Bantuan Gempa NTT Terus Diperkuat hingga Pos Pendukung Logistik Nasional Distribusikan 198 Ton

Pos Pendukung Logistik Nasional yang berlokasi di Halim Perdanakusuma terus menerima bantuan untuk penanganan bencana gempa bumi Magnitudo (M)7,7 Nusa Tenggara Timur (NTT).

Hingga Rabu (19/8), donasi seberat 646 ton mengalir untuk didistribusikan ke wilayah terdampak.

Pada Rabu (19/8), tercatat sebanyak 4 ton bantuan masuk ke gudang. Bantuan tersebut berasal dari lima donatur dan menjadi bagian dari persediaan logistik untuk mendukung kebutuhan masyarakat terdampak bencana di NTT.

Total bantuan yang siap disalurkan secara bertahap mencapai 394 ton. Bantuan tersebut berupa pangan dan non-pangan, seperti paket sembako, makanan siap saji, mi instan, obat – oabtan, matras, selimut, tenda, velbed, hygiene kit hingga alat penjernih air.

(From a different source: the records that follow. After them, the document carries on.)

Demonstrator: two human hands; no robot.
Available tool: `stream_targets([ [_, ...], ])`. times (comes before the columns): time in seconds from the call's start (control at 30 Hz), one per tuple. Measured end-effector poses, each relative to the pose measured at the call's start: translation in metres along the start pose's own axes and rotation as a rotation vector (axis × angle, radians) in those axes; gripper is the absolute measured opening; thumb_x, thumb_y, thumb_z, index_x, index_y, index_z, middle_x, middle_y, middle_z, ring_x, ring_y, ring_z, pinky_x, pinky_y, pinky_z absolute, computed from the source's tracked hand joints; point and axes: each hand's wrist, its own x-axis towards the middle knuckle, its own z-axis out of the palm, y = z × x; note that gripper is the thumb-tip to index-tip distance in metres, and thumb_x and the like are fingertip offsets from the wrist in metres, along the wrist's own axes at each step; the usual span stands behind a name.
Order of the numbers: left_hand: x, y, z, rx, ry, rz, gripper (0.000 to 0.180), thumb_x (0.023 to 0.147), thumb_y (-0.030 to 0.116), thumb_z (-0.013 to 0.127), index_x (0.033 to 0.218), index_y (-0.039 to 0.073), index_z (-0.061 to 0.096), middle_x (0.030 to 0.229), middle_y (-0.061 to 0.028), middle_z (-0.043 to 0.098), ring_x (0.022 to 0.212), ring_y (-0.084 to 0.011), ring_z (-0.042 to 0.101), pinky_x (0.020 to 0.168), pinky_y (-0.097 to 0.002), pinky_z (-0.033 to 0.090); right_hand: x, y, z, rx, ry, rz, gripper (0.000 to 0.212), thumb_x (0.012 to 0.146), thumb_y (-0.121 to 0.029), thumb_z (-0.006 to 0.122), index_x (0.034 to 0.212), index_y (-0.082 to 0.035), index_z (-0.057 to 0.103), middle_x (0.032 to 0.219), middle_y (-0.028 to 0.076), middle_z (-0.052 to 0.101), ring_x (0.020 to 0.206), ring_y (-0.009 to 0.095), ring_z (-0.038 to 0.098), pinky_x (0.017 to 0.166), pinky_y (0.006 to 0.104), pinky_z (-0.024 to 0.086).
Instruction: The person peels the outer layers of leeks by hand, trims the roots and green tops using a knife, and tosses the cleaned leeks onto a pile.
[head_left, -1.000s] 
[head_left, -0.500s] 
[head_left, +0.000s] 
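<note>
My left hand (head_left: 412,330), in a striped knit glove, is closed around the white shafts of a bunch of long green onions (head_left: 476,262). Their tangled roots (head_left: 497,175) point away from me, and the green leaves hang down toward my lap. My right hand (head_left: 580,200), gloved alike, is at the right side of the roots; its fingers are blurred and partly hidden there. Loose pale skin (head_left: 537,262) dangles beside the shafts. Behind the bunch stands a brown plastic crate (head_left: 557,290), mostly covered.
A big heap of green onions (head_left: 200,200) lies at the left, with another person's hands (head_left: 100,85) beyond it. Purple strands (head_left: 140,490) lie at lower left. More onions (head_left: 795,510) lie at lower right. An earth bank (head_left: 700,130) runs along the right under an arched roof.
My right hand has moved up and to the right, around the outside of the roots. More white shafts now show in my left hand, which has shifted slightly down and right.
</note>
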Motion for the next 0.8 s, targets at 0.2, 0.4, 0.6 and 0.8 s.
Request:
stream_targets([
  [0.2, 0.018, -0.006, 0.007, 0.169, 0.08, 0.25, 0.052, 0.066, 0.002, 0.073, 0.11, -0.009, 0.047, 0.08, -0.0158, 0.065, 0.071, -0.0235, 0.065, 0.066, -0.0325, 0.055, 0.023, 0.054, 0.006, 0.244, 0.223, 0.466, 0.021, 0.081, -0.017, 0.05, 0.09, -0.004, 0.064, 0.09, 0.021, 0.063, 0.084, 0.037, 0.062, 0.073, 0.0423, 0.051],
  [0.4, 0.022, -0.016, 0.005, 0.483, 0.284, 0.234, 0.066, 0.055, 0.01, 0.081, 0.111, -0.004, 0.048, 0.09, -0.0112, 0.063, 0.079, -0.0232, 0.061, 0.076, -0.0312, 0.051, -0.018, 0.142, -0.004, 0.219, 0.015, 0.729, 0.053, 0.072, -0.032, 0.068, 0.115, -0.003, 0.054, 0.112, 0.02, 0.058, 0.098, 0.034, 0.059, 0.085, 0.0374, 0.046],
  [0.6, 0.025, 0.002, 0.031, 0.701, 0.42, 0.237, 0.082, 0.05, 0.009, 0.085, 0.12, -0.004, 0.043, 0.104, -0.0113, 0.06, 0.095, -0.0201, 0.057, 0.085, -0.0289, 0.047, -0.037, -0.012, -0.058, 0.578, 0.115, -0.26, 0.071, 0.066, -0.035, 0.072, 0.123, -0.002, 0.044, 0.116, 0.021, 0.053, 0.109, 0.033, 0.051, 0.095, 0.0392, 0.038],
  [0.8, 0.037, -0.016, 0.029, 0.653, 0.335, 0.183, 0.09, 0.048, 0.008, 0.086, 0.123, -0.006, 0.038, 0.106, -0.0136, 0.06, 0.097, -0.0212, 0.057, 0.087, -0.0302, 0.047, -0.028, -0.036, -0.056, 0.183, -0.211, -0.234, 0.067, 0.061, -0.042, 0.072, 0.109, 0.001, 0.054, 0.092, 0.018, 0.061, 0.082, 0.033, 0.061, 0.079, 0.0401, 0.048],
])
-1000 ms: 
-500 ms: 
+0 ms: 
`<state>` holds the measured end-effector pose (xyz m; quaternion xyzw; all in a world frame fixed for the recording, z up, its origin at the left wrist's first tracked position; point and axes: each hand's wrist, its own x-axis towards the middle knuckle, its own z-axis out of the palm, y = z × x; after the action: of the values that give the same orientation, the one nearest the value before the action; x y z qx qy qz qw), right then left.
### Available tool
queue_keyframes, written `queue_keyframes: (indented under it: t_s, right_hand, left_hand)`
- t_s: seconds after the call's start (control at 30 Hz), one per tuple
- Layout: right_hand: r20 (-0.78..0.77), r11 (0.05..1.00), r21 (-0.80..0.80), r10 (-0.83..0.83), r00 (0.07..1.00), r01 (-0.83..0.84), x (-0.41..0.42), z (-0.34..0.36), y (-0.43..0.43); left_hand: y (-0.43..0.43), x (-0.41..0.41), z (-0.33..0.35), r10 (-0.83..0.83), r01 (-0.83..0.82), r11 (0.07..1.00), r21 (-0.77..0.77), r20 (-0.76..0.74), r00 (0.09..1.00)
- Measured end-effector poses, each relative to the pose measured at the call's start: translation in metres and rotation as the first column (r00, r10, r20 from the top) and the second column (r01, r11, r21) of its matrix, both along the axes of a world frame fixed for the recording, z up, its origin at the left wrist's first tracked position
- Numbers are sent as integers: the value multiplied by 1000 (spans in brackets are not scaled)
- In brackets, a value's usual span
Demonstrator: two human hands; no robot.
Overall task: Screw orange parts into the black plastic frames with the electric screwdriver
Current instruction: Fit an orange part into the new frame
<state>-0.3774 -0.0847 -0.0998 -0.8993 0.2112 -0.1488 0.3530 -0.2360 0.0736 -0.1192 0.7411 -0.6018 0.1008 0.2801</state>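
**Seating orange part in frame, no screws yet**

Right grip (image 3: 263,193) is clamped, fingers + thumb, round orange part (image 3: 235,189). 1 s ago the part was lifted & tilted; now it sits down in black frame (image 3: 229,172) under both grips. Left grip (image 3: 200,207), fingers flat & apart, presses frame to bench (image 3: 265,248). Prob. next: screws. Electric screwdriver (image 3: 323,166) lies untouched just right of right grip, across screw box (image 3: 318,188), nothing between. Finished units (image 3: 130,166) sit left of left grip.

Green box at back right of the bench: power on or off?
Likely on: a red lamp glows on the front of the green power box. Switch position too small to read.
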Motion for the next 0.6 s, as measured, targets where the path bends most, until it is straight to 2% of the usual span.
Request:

Pada 19 Agustus 2026, Pos Pendukung Logistik Nasional kembali mendistribusikan bantuan melalui pesawat angkut milik TNI AU. Lima sorti penerbangan dengan pesawat TNI AU mengangkut total bantuan seberat 63 ton.

Lima sorti pengiriman bantuan meliputi rute Halim Perdanakusuma menuju Labuan Bajo dengan pesawat Airbus A-4001 yang membawa bantuan seberat 20 ton. Pada rute yang sama pesawat lain mengangkut bantuan seberat 11 ton.

Pendistribusian bantuan melalui angkutan udara dari Bandara Halim Perdanakusuma menuju Maumere dengan tiga pesawat berbeda. Bantuan yang dibawa masing – masing seberat 10 ton, 10 ton dan 12 ton.

Bantuan yang diangkut melalui armada TNI AU tersebut meliputi sembako, mi instan, makanan siap saji, minyak sawit, alat penjernih air dan perlengkapan lainnya.

Selain dari berbagai pihak, bantuan bersumber dari Dana Siap Pakai (DSP) didistribusikan menuju Flores dengan total 9 sorti.

Tonase bantuan pangan dan non-pangan yang diangkut seberat 135 ton. Distribusi tersebut diberangkatkan dari Bandara Soekarno-Hatta sebanyak 7 sorti dan Halim Perdanakusuma sebanyak 2 sorti, dengan tujuan Labuan Bajo dan Maumere.

Jenis bantuan dari DSP ini berupa non-pangan, di antaranya tenda, velbed, matras, kasur lipat, selimut, pakaian, toilet portable, genset dan hygiene kit, sedangkan bantuan pangan, BNPB menyalurkan makanan siap saji, paket sembako dan obat – obatan.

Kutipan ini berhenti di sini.